Problem:
Find every line below with the string "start" and pick it out.

===== Data records

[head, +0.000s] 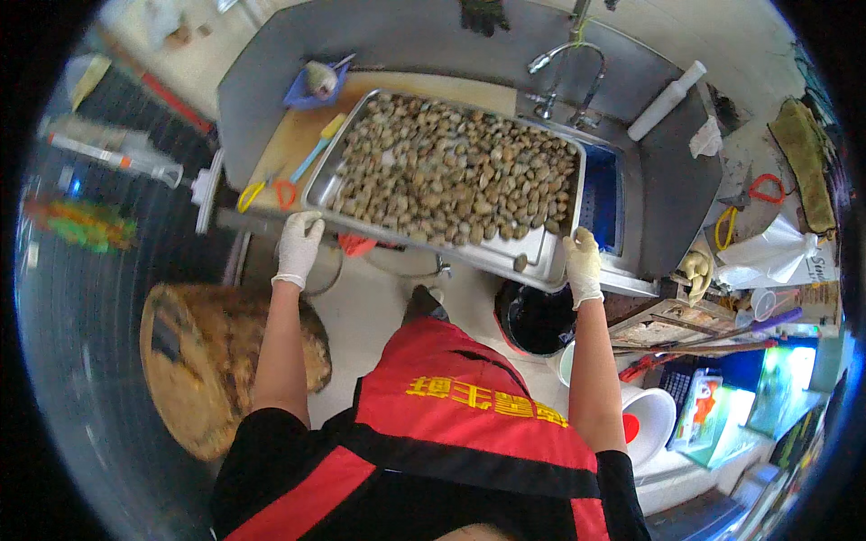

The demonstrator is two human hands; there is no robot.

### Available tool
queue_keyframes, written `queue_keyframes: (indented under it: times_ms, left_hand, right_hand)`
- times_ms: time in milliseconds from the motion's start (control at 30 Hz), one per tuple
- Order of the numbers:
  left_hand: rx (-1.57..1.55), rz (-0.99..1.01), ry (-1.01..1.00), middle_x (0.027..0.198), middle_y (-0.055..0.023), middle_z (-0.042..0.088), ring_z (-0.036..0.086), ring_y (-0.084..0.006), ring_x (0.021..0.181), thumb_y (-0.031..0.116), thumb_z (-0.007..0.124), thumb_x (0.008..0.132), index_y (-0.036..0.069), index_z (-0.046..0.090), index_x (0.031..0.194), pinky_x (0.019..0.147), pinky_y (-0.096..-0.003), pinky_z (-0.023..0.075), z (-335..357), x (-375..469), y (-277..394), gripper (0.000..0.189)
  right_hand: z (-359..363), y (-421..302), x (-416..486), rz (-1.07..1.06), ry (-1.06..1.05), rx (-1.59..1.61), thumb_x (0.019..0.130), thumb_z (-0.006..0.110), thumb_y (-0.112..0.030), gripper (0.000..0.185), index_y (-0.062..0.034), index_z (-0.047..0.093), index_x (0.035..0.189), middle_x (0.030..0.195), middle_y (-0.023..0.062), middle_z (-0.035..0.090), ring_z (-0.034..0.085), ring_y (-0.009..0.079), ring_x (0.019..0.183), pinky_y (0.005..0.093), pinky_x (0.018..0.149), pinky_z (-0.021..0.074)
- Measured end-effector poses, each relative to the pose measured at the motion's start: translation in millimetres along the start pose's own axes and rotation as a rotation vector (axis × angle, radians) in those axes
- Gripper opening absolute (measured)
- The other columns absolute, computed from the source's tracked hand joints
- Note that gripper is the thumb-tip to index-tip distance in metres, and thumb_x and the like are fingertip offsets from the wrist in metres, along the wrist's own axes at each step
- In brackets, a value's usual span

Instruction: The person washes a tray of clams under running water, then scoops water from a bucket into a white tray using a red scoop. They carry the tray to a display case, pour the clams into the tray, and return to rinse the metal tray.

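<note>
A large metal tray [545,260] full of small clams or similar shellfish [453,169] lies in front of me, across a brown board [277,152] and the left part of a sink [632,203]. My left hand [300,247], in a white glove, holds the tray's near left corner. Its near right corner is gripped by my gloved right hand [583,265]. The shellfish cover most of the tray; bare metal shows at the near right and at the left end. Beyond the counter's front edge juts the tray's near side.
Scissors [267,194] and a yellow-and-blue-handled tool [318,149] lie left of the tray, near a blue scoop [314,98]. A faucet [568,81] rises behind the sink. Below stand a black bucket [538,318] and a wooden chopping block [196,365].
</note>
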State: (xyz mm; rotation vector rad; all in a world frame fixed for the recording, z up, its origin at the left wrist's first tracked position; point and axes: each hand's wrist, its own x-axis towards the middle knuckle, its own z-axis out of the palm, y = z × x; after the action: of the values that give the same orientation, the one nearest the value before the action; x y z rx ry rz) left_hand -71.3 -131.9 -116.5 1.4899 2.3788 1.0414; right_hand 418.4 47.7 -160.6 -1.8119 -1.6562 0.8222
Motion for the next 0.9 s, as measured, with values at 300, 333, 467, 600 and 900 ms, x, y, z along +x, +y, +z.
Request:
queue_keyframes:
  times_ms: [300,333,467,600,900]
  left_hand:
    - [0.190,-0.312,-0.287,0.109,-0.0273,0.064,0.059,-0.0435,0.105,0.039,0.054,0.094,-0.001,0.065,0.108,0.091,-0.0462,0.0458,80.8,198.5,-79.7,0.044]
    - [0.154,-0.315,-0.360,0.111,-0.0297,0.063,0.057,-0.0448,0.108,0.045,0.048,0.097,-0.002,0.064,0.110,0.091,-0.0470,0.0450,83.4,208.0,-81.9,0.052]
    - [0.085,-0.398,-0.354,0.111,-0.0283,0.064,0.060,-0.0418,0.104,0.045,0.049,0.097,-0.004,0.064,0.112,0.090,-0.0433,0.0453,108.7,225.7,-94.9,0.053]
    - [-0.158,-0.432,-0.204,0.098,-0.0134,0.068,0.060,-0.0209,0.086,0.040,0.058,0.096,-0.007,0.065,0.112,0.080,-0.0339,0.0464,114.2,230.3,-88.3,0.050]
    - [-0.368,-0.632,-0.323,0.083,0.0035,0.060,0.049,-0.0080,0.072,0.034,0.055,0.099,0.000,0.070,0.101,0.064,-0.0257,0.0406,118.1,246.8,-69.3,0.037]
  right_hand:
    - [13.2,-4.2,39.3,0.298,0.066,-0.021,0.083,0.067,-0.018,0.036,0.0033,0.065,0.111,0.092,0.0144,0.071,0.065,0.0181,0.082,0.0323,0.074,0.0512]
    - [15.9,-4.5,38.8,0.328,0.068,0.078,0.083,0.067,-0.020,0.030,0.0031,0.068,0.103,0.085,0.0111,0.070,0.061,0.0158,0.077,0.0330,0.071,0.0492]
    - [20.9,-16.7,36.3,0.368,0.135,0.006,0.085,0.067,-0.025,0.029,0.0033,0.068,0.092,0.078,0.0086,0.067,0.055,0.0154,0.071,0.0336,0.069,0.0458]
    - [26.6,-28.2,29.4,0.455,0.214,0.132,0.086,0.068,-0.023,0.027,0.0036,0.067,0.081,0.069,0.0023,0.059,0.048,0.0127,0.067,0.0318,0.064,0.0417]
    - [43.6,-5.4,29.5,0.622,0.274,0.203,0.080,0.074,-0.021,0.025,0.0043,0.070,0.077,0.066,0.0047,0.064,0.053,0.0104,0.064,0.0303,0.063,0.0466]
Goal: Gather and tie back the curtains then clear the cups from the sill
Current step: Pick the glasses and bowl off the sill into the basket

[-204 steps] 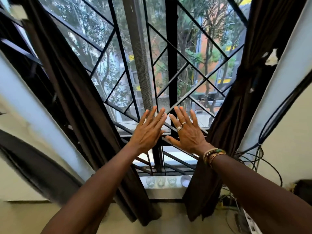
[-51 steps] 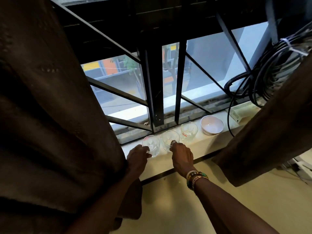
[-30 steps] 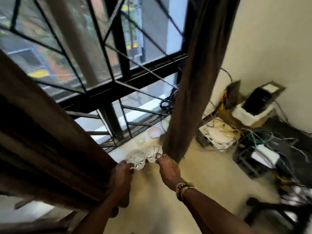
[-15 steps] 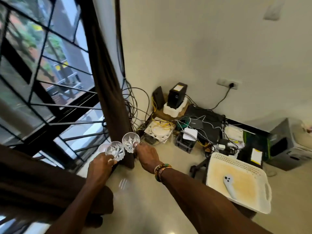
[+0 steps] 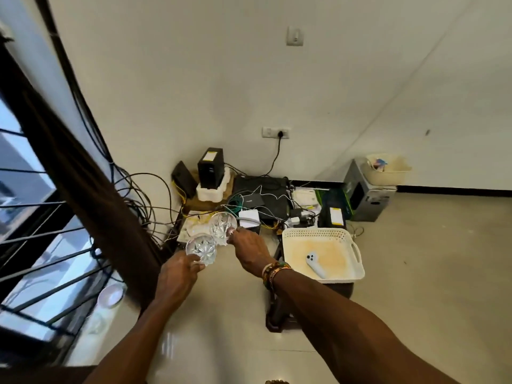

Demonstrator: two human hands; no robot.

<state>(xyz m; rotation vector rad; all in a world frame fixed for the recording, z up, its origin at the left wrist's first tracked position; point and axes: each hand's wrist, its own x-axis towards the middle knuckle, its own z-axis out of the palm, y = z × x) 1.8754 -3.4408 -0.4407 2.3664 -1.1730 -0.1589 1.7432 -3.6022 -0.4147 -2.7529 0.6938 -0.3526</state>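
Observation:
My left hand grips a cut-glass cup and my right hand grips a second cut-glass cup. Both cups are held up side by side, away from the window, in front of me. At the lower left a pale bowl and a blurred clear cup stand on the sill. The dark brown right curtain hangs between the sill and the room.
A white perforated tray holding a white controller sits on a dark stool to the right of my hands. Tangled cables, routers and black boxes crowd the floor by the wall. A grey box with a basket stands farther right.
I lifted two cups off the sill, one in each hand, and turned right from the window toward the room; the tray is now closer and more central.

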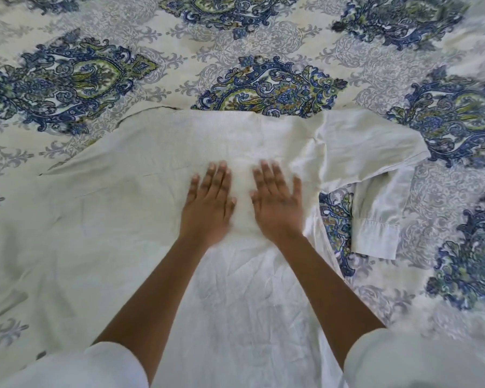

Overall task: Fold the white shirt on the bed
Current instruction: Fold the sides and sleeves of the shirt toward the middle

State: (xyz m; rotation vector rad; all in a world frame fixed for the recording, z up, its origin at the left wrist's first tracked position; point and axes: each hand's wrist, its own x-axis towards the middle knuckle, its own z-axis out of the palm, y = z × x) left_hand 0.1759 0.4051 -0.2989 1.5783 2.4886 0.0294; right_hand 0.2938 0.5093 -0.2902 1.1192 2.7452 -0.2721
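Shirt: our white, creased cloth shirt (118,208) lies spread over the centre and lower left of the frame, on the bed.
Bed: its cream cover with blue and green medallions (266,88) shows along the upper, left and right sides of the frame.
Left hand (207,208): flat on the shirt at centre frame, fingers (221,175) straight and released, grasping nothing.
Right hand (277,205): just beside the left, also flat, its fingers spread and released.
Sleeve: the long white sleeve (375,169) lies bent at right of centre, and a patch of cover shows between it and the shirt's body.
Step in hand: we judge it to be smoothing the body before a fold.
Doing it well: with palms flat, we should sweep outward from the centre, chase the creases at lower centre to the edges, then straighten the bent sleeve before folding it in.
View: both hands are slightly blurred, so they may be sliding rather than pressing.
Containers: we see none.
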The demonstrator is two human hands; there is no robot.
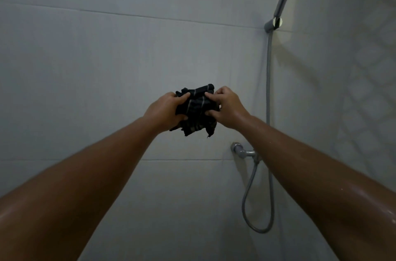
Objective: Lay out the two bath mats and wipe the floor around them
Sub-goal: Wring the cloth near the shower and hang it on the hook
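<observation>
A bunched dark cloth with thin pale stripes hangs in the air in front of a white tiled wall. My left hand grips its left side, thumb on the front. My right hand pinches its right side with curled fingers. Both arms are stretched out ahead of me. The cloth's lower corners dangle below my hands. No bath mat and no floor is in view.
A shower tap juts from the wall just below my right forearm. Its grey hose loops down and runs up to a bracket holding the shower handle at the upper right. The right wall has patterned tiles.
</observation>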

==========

Answer area:
- times_ms: time in milliseconds from the motion's start (control at 30 Hz), one per tuple
- Measured end-effector poses, each relative to the pose measured at the motion's start: translation in millimetres along the start pose's own axes and rotation as a rotation vector (axis × angle, radians) in those axes

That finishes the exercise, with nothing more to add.